**Exercise objective:**
Below are entries; copy exactly the lines from the one with "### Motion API" through the one with "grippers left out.", both included, and leave out the rest.

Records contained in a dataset
'''
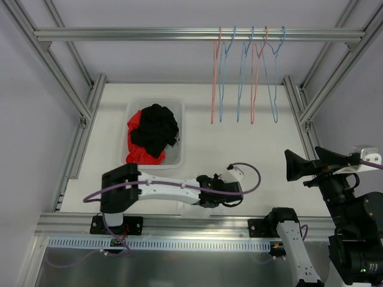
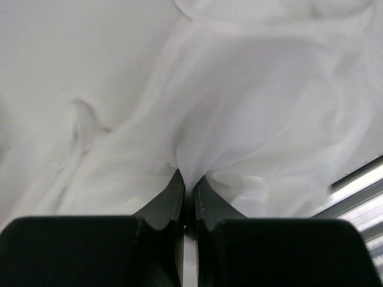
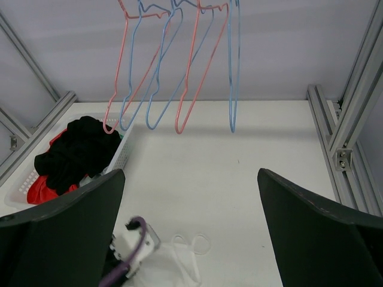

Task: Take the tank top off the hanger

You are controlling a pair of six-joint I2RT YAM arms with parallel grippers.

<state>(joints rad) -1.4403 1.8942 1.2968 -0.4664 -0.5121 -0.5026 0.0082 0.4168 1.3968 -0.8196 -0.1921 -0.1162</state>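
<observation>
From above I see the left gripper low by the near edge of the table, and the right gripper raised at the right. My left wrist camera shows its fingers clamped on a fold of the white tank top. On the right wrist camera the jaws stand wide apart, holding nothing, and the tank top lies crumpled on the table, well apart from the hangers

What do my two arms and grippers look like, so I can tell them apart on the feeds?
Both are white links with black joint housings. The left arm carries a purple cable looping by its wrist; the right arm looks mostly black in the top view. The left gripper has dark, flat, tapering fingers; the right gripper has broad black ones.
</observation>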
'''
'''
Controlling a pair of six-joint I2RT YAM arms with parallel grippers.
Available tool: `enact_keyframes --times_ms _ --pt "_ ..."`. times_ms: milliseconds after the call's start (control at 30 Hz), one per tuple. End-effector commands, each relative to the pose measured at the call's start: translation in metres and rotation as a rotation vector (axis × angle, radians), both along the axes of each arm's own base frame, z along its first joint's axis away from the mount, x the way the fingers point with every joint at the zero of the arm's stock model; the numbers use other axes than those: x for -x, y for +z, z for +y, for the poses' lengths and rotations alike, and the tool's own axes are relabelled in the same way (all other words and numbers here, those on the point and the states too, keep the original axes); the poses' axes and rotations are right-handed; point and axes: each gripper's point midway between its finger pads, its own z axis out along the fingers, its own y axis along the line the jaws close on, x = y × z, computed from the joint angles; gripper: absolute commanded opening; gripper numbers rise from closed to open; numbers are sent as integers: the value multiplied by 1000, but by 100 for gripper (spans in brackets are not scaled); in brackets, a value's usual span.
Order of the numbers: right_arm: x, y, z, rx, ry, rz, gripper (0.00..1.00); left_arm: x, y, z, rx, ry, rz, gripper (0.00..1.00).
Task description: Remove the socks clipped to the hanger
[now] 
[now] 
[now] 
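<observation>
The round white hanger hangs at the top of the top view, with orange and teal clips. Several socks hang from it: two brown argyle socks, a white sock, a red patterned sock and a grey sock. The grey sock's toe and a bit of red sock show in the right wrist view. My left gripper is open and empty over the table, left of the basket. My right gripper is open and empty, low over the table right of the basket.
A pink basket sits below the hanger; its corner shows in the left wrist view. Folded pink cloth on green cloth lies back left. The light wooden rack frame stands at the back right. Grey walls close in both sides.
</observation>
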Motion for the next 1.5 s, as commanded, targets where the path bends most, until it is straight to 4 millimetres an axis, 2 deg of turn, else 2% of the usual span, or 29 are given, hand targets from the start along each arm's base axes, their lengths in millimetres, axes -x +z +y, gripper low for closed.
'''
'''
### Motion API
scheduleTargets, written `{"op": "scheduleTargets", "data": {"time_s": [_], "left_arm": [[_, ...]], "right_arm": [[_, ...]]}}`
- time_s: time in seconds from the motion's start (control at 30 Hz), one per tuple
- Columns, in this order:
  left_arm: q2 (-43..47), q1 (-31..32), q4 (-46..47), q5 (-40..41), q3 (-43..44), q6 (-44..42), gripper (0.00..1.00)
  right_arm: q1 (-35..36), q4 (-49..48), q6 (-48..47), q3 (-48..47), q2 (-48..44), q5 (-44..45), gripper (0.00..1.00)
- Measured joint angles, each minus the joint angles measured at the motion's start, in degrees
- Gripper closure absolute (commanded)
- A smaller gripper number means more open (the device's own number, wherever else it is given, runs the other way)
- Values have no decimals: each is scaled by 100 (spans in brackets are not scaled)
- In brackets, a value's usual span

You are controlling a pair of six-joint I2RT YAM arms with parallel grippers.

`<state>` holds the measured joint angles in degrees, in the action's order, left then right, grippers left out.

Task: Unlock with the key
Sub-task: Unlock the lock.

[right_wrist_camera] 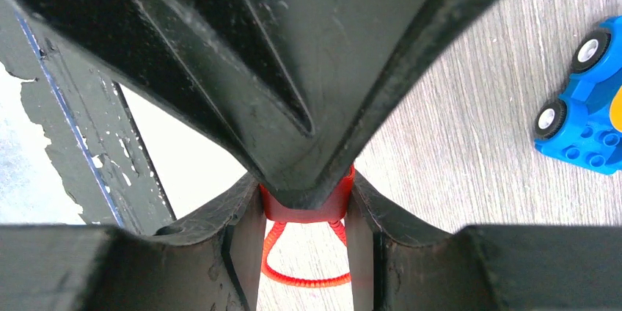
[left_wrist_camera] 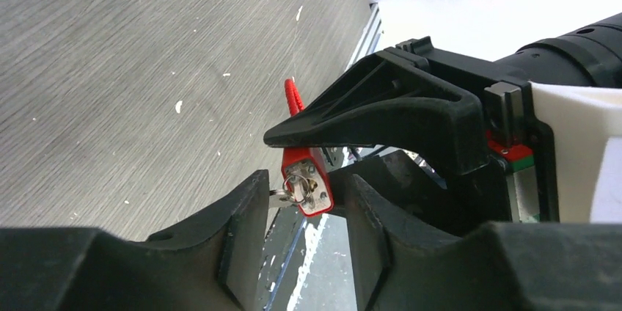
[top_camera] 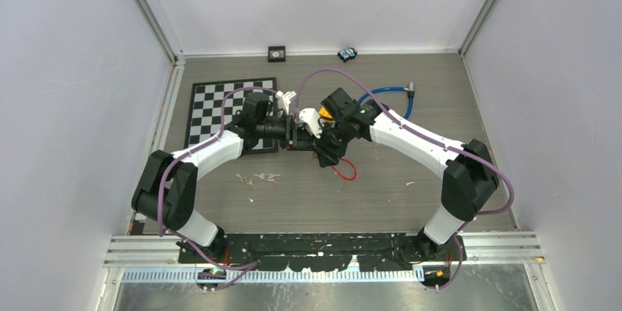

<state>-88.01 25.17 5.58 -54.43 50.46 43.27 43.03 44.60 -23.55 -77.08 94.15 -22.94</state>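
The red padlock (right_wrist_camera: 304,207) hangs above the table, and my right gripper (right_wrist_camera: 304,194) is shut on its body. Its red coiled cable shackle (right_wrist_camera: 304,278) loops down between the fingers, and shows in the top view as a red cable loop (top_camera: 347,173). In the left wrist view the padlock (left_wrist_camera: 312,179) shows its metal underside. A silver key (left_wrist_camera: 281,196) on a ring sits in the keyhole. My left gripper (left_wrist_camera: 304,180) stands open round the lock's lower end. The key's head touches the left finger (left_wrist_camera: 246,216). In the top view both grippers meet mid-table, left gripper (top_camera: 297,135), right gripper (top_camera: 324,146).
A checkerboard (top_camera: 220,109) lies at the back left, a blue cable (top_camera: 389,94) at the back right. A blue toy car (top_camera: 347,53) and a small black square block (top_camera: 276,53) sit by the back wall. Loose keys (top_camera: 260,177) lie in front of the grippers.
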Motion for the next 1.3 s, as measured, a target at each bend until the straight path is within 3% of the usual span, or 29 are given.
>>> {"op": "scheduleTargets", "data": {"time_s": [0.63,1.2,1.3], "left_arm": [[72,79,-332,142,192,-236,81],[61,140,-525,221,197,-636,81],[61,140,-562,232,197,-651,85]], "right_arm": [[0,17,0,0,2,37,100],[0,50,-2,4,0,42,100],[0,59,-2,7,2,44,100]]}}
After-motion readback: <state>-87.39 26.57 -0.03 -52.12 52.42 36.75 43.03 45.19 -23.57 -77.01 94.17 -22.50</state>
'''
**Result for this task:**
### Motion API
scheduleTargets, written `{"op": "scheduleTargets", "data": {"time_s": [_], "left_arm": [[_, ...]], "right_arm": [[_, ...]]}}`
- time_s: time in seconds from the motion's start (control at 30 Hz), one per tuple
- Columns, in this order:
  left_arm: q2 (-43..47), q1 (-31..32), q4 (-46..47), q5 (-40..41), q3 (-43..44), q6 (-44..42), gripper (0.00..1.00)
  right_arm: q1 (-35..36), q4 (-49..48), q6 (-48..47), q3 (-48..47), q2 (-48..44), q5 (-44..45), gripper (0.00..1.00)
- Measured joint angles, each minus the joint angles measured at the motion's start, in degrees
- Gripper closure absolute (commanded)
- A smaller gripper number means more open (the device's own number, wherever else it is given, runs the other way)
- Values have no decimals: each is scaled by 100 (spans in brackets are not scaled)
- In brackets, a value's usual span

You are controlling a pair of six-joint I2RT YAM arms with parallel grippers.

`<state>` holds the measured joint angles in degrees, in the action's order, left then right, grippers left out.

This exercise is complete.